> [Data]
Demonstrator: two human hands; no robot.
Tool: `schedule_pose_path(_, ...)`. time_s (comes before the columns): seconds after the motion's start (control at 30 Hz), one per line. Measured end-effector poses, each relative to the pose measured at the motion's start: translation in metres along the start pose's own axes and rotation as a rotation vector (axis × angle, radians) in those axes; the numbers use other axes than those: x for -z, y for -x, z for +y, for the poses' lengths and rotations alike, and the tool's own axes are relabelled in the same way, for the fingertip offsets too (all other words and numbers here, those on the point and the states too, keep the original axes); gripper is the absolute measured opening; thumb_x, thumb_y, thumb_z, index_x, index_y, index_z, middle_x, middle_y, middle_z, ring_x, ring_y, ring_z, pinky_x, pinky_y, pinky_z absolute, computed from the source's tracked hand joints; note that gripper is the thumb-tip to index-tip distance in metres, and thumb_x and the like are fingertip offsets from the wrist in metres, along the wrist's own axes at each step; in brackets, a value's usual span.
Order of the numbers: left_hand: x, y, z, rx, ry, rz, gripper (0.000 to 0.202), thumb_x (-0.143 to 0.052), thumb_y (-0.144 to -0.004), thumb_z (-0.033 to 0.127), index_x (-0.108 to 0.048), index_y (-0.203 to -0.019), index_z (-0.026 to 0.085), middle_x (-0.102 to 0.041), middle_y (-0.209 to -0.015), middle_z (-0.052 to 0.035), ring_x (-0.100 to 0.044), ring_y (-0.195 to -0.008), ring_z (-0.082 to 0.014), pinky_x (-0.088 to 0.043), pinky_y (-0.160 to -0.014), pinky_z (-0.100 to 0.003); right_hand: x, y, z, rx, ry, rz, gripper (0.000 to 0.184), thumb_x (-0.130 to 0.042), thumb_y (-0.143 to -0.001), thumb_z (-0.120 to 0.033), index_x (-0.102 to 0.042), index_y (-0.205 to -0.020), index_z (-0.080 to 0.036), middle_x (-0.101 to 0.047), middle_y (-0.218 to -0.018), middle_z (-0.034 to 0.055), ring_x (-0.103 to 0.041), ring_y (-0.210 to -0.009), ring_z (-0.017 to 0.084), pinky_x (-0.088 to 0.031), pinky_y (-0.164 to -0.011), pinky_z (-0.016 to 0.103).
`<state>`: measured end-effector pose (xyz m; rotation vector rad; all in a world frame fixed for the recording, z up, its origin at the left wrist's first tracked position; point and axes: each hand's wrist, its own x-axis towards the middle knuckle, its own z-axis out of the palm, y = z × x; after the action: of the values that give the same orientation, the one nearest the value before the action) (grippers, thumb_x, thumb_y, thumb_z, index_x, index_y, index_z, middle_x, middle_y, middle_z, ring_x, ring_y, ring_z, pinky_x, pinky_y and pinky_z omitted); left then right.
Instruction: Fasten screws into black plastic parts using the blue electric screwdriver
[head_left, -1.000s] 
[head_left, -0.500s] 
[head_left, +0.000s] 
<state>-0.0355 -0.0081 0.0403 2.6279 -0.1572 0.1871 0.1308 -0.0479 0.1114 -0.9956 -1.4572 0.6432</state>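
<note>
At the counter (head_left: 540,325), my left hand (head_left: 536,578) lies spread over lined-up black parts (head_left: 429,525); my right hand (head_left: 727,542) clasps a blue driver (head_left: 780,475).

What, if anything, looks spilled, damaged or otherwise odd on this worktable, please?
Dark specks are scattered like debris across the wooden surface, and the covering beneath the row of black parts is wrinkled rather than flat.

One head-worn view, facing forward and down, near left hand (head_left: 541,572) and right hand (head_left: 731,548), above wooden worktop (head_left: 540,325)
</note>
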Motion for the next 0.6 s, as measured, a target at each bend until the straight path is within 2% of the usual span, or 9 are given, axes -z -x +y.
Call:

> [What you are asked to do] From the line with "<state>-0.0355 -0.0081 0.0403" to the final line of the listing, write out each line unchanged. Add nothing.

> [Task answer]
<state>-0.0355 -0.0081 0.0403 2.6279 -0.1572 0.1871 0.1308 -0.0479 0.1114 -0.9956 -1.4572 0.6432</state>
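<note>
At the counter (head_left: 540,325), my left hand (head_left: 536,578) lies spread over lined-up black parts (head_left: 429,525); my right hand (head_left: 727,542) clasps a blue driver (head_left: 780,475).

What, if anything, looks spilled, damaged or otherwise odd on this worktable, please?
Dark specks are scattered like debris across the wooden surface, and the covering beneath the row of black parts is wrinkled rather than flat.

One head-worn view, facing forward and down, near left hand (head_left: 541,572) and right hand (head_left: 731,548), above wooden worktop (head_left: 540,325)
</note>
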Motion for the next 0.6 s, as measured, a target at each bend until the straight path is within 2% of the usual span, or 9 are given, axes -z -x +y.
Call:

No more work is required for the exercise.